FCC regulations prohibit vertically integrated cable companies from discriminating between affiliated and nonaffiliated networks. Many cable companies have vertically integrated by acquiring interests in regional sports networks (RSNs). A more recent phenomenon is the creation of cable networks by college and professional sports leagues. These leagues distribute exclusive content through vertically integrated cable networks. In some instances, because of the high prices sought by the league-owned networks, they have been unable to reach carriage agreements with cable companies. The league-owned networks could argue that cable companies are in violation of the FCC's anti-discrimination regulations by carrying their affiliated RSNs on favorable terms, but denying carriage to nonaffiliated league-owned sports networks.

This Note will argue that it would be an abuse of the FCC's regulations and against the public interest for league-owned sports networks to gain favorable carriage terms by using the anti-discrimination regulations. Sports content is expensive, and if the bargaining power of cable companies is hampered by the FCC's regulations, cable subscribers will face unreasonable price increases. The recent settlement of a carriage dispute between TCR, a cable network owned by a sports team, and Comcast, a cable company, resulted in a $2 per month increase in cable rates for 1.6 million people. If other league-owned sports networks are able to obtain similar results in their negotiations, cable subscribers, many of whom have no interest in sports programming, will face similar price increases. Despite the fact that forcing cable companies to add expensive sports networks would be against the interest of the majority of cable subscribers, the FCC has held that it is unreasonable, and therefore prohibited, for cable companies to deny carriage to expensive nonaffiliated sports networks.

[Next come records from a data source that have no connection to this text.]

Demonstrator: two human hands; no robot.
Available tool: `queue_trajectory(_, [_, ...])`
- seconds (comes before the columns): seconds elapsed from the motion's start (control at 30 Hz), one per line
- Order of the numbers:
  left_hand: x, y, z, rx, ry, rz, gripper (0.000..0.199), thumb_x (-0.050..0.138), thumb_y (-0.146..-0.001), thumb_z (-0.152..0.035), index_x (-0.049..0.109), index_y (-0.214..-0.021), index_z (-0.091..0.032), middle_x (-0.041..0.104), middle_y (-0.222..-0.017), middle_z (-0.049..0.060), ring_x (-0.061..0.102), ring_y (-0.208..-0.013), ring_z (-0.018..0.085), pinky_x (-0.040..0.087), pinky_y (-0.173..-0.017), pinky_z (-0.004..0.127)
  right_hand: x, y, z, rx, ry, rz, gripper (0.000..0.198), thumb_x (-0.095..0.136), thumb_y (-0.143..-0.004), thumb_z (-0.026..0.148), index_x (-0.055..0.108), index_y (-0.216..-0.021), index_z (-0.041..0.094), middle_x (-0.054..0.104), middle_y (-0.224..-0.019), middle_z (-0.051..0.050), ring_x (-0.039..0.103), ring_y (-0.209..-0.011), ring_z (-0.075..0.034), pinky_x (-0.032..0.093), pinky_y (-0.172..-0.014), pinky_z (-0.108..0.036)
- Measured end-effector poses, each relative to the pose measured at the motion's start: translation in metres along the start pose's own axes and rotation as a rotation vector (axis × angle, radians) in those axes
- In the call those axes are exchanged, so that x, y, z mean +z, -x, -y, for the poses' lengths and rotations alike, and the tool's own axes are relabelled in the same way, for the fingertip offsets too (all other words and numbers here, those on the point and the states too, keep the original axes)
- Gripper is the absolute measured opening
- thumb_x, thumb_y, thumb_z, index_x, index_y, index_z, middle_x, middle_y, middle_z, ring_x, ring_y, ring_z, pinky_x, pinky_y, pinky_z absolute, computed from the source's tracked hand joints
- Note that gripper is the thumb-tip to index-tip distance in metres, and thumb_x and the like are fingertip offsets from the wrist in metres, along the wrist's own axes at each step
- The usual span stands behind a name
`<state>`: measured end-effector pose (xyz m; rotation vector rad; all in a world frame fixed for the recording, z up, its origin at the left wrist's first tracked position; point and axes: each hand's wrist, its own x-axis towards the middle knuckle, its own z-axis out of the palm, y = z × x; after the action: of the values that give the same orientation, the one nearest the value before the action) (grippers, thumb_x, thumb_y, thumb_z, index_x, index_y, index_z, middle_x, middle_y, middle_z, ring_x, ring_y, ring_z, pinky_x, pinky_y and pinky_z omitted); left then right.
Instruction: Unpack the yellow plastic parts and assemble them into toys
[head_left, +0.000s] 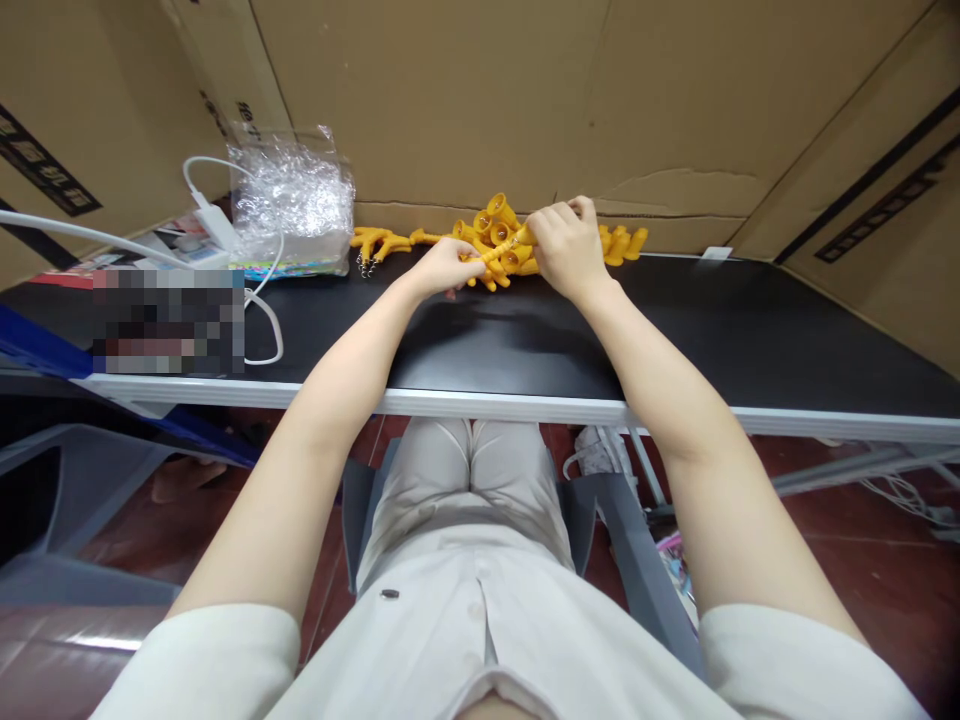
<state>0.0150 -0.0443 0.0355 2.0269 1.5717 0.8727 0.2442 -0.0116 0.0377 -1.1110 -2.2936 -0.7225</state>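
Between my two hands stretches a slim yellow piece [513, 243], held just above the black tabletop. My left hand [448, 267] pinches its lower left end with fingertips. My right hand [566, 245] is closed around its upper right end, so that end is hidden. Behind and below it lies a pile of yellow hollow pieces [498, 208] with round cup-like openings. More yellow pieces [624, 244] lie in a row past my right hand. Left of my left hand is a yellow claw-shaped piece [381, 241], with small metal rings [366, 266] beside it.
A clear plastic bag [292, 205] stands on the left of the black table [750, 330]. A white cable [277, 335] with a white plug [215, 222] lies near it. Cardboard walls [480, 100] enclose the back and sides. A metal edge [510, 405] runs along the front.
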Motion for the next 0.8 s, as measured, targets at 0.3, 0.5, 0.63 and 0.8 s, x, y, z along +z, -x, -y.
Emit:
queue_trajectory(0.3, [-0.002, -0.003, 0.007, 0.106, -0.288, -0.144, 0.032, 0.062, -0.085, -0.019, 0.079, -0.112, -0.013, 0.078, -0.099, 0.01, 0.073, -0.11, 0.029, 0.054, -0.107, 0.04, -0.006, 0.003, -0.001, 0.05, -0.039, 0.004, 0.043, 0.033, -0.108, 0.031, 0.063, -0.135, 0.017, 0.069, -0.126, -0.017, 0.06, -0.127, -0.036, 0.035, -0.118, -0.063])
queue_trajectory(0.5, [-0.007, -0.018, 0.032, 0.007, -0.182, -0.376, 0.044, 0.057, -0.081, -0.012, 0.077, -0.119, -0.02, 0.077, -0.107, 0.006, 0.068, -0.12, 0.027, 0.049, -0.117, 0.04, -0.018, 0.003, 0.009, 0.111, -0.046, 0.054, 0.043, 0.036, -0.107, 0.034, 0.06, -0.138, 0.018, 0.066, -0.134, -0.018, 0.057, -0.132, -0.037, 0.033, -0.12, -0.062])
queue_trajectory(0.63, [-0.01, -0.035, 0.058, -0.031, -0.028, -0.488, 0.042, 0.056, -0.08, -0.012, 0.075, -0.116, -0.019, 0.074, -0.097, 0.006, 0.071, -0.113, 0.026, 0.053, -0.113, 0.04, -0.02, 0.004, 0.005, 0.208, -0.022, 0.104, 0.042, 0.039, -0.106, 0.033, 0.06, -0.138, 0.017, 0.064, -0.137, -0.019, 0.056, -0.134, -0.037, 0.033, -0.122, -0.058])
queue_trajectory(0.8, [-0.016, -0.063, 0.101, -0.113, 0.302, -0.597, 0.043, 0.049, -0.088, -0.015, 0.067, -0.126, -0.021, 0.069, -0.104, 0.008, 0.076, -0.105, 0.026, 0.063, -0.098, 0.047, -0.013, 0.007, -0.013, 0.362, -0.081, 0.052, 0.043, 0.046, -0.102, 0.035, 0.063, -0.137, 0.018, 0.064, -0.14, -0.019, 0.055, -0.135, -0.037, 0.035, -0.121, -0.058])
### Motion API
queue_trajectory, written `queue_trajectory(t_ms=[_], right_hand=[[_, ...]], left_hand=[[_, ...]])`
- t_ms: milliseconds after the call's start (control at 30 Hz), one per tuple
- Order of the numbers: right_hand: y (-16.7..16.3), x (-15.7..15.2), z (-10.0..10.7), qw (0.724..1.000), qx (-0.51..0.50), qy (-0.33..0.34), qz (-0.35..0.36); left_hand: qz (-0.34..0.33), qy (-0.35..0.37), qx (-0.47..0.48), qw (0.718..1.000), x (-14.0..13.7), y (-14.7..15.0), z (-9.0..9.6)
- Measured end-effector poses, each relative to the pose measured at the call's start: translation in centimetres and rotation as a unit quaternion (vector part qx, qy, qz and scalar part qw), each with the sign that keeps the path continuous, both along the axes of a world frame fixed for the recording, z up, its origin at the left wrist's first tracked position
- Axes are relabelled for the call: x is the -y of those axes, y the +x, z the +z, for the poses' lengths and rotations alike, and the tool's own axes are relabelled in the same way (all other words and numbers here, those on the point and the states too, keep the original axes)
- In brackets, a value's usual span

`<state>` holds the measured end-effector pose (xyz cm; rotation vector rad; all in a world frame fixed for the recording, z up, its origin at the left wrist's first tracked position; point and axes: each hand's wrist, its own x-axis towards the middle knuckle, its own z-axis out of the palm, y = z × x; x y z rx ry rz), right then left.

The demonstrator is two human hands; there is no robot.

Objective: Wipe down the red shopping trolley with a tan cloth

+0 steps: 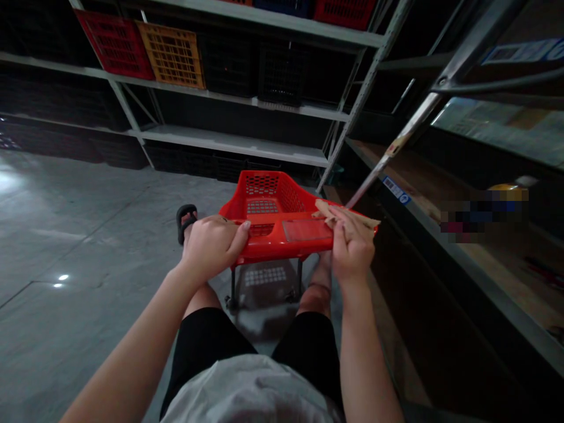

This Note will discuss a variety of possible responses by policymakers. Congress could intervene by discouraging vertical integration by cable companies or moving to an a la carte cable regime. The FCC could respond independently by making clear that its regulations only prevent unreasonable discrimination, and that discrimination by cable companies that is consistent with the public interest is not prohibited. One proposed solution to carriage negotiation impasses, mandatory binding arbitration, is an unwise idea because it unjustifiably involves the government in carriage disputes that do not result from discrimination or coercion.